Обеим подружкам шёл 26-й год. Одна из них, Вика, была за главную. Другая, Марина, вела себя потише. У Вики в ранней молодости случилась любовь, но мальчик быстро сбежал. Потом появился ещё мальчик, ещё мальчик, а потом – аборт. Мама тогда кричала, кричала и сказала: «Дура, у них у всех одно на уме!» Для усиления аргументации она сказала даже более ёмко: «Ду-у-у-р-р-ра…» с ударением на последнем слоге, но не помогло. Не помогло потому, что у Вики хватило смелости себе признаться, что только «это одно» и у неё самой было на уме. Но годы шли, и бесшабашная свобода стала страшить, грозя перерасти в «никому-ненужность». Она решила, что пора замуж, тут подвернулся лагерь, и она поехала, захватив с собой Марину, с которой они дружно сходились в том, что все мужики – сволочи. По недалёкости ума они не понимали, что, давая такую характеристику мужчинам, они дают убийственную характеристику прежде всего себе. Рядом с настоящими женщинами сволочи задержаться не могут, а вокруг Вики и Марины только такие и крутились.

Многолетняя лёгкая доступность отразилась на их манере общения – она была развязная, но они считали её просто лишённой бабушкиных предрассудков. Марина, менее разговорчивая, изображала из себя женщину-загадку. Иван про обеих ничего не знал, да и знать не хотел, а «загадочная» улыбка Марины оказывала на него тошнотворное действие.

Вскоре случилось событие, после которого их как ветром сдуло. В середине смены в гости в лагерь приехали Люба и Анюта. Сергей Сергеевич никогда не препятствовал приезду старых вожатых, был рад их видеть и кормил в столовой. Увидев их и поговорив с ними, Иван загрустил.

Когда они собрались уезжать, Иван пошёл провожать их до ворот и шёл молча. Любе и Анюте тоже было тоскливо оттого, что не смогли в этом году поехать в лагерь. Любе, кроме того, было грустно видеть рядом с Иваном красивых женщин, и она, не отдавая себе отчёта в истинной цели своих слов, сказала: «Какие у вас в корпусе девушки красивые ходят». Она не их хвалила, она просто хотела узнать о них мнение Ивана. Если бы Иван стал уверять Любу и Анюту, что это не так и что Люба с Анютой лучше, они бы восприняли это как пустой комплимент. Но Иван ответил то, что думал, и ответил с раздражением и досадой: «Да что нам с Володькой до их красоты, они для нас чужие, нам хочется, чтобы на их месте были вы».

Это было так неожиданно и искренне, что они не знали, что ответить. Он произнёс не дежурный комплимент, не придуманные слова, а слова, шедшие от сердца. Вернулся он в корпус расстроенным, и первыми, кого он увидел, были пришлые Катины подружки. Он не стал с ними общаться, а, когда они ушли, он уже не мог сдержаться и наговорил Кате грубостей – но не лично в её адрес, а в адрес её подружек. Он не стал говорить о своих подозрениях относительно истинных целей хождения подружек, но накричал, что не понимает, почему они сюда таскаются и торчат здесь по часу, будто у них в своих отрядах нет своих забот.

 

Катя, конечно, не могла не рассказать всё своим подружкам и в тот же день.
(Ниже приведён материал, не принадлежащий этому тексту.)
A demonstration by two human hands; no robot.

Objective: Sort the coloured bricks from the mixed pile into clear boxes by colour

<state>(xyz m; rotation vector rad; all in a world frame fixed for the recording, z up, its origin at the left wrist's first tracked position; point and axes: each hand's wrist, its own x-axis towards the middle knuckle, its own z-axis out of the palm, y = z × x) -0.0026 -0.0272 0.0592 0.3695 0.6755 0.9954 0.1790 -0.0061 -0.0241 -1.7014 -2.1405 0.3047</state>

После этого они перестали бесцельно ходить в корпус. Через несколько дней Иван пришёл к выводу, что зря он сорвался и что ничего плохого девушки не делали. Да, красавицы были глуповаты, но он вспомнил слова Лены, однажды переданные ему Надей, о том, что девушкам без общественной работы никак нельзя. Иван пожалел, что сорвал их «общественную работу» по расширению круга своих знакомств.

И главное, что он понял – родные лица Любы и Анюты спровоцировали этот срыв. Когда они прощались у ворот, они договорились о непременном возвращении на Карадаг. Люба взяла на себя опрос желающих, возможные сроки в сентябре и билеты.